Output the line with "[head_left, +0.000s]" and every following line to the end of the material, exactly as they appear.

Stored data ::
##############################

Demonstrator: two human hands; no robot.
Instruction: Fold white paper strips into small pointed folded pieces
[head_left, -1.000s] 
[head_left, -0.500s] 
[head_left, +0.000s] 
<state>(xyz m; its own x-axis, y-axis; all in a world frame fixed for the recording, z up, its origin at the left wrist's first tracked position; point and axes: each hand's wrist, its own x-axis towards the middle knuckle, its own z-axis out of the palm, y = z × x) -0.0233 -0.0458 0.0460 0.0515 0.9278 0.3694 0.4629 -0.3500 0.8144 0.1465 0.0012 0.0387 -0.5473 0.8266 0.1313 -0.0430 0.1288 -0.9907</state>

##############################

Response box ::
[head_left, +0.000s] 
<state>(xyz m; its own x-axis, y-axis; all in a world frame fixed for the recording, z up, its origin at the left wrist's first tracked position; point and axes: each hand's wrist, its own x-axis towards the middle knuckle, its own z-axis out of the palm, y = z × x) -0.0233 -0.0458 0.0460 0.0515 0.9278 0.3694 0.4629 -0.3500 0.8144 0.1465 0.0012 0.0387 -0.5473 0.8266 0.1313 -0.0430 0.1288 -0.9907</state>

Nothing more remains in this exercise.